Auf Ibiza hatte ich einen Freund, Achim. Er kam aus Nürnberg und das hörte man auch.
Oft gingen wir abends zum Essen aus und er bestand immer darauf, dass wir seinen Lieblingswein bestellten. Warum auch nicht. Er rief dann laut dem Kellner hinterher´: „Draenos un Sichlo Saggo.“ „Una Botella?“ fragte der Kellner. „Hombre, no freilich!“
Den Wein gibt es heute noch und er heißt heute noch Siglo Saco. Die Flasche wird in einen Sack eingenäht, das schützte beim Transport auf Eselskarren und hat sich einfach erhalten. Meist blieb es nicht bei einer Flasche. Ich fuhr ihn immer nach Hause zu seiner Inge, deren Hund ihn verlässlich verbellte, weil er den Betrunkenen nicht erkannte. Ich war natürlich nicht weniger voll. Damals galt auf Ibiza die Regel, solange man keinen Unfall baut, gibt es keine Promillegrenze. Das war natürlich in höchstem Maße unverantwortlich. Wir waren allerdings alle durchgehend unverantwortlich. Wir lebten in den Tag hinein und wunderten uns, wenn wir im Winter, wenn die Touristen ausblieben, kein Geld mehr hatten.
Achim hatte Glück, seine Inge war im Immobiliengeschäft. Da lief immer irgendwas.
Eines Tages kam es ganz aufgeregt in die Bar, wo wir morgens immer unseren café con leche zu uns nahmen. Also, das gestern, das sei wirklich ein tolles Erlebnis gewesen. Er sei „bei die Doro“ gewesen.
Vorsichtig fragte ich ihn, ob ihm denn seine Inge nicht genug sei, ob er denn wirklich seinen Status als im Winter ausgehaltener Liebhaber aufs Spiel setzen wolle? Achim sah mich verständnislos an. Erst dann schaltete ich meinen fränkischen Sprachumwandler ein und übersetzte: Er war nicht bei einer womöglich hübschen Dame namens Doro gewesen sondern bei den Stieren, „bei den Toros.“
Damals gab es in der Stadt Ibiza noch eine Stierkampfarena. Später kaufte sie mein Freund Pepe, er mit dem langen Nagel am kleinen Finger, auf, und baute dort ohne jegliche Baugenehmigung einen überdachten Markt hin. Zu seinem größten Erstaunen musste er das Werk nach jahrelangem Tauziehen wieder abreißen. Pepe schimpfte auf die Demokratie und meinte, unter Franco wäre ihm das nicht passiert, womit er wahrscheinlich richtig lag. Das Rund der Arena kann man noch heute vor dem Hotel Royal Plaza sehen.
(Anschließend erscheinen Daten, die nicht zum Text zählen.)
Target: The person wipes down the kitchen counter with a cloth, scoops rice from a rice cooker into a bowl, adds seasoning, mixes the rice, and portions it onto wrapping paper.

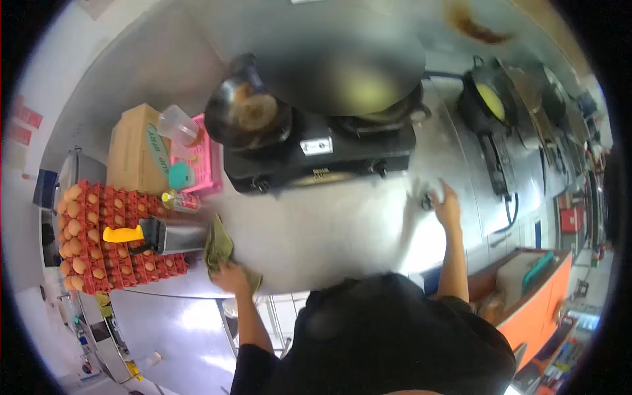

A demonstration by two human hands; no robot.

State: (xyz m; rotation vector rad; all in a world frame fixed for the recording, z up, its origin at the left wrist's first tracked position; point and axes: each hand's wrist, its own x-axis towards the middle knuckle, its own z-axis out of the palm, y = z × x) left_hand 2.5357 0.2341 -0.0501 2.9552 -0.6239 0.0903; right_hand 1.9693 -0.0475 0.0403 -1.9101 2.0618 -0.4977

Nach Ibiza kamen nur unbedeutende Toreros. Einer war ein Deutscher, Rüdiger von der Goltz. Den habe ich mal interviewt. Damals war ich Sprecher beim deutschsprachigen Radio auf Ibiza.
Aber zurück zu Achim. Der wandelte sich in Kürze zum Stierkampfexperten, schwärmte von der männlichen Eleganz der Toreros, der „bravura“ der Stiere und der Leichtfüßigkeit der Banderilleros, „die wo dena Fregger die Fähnla nein Rüggn steggn.“
Er ließ fortan keine der seltenen Corridas aus und träumte davon, einmal in Madrid oder Sevilla einen der Großen zu sehen.
Es wurde nichts daraus. Er verließ die Insel gedemütigt, enttäuscht und verzweifelt in Richtung Nürnberg. Er hatte eine Affaire mit Concha, einer feurigen Andalusierin, die er in der Arena kennen gelernt hatte.
Inge fand das heraus und verstieß ihn. Und so ganz ohne die Unterstützung seiner Gönnerin konnte er nicht leben, er hätte ja ganzjährig arbeiten müssen. Wer will das schon auf Ibiza.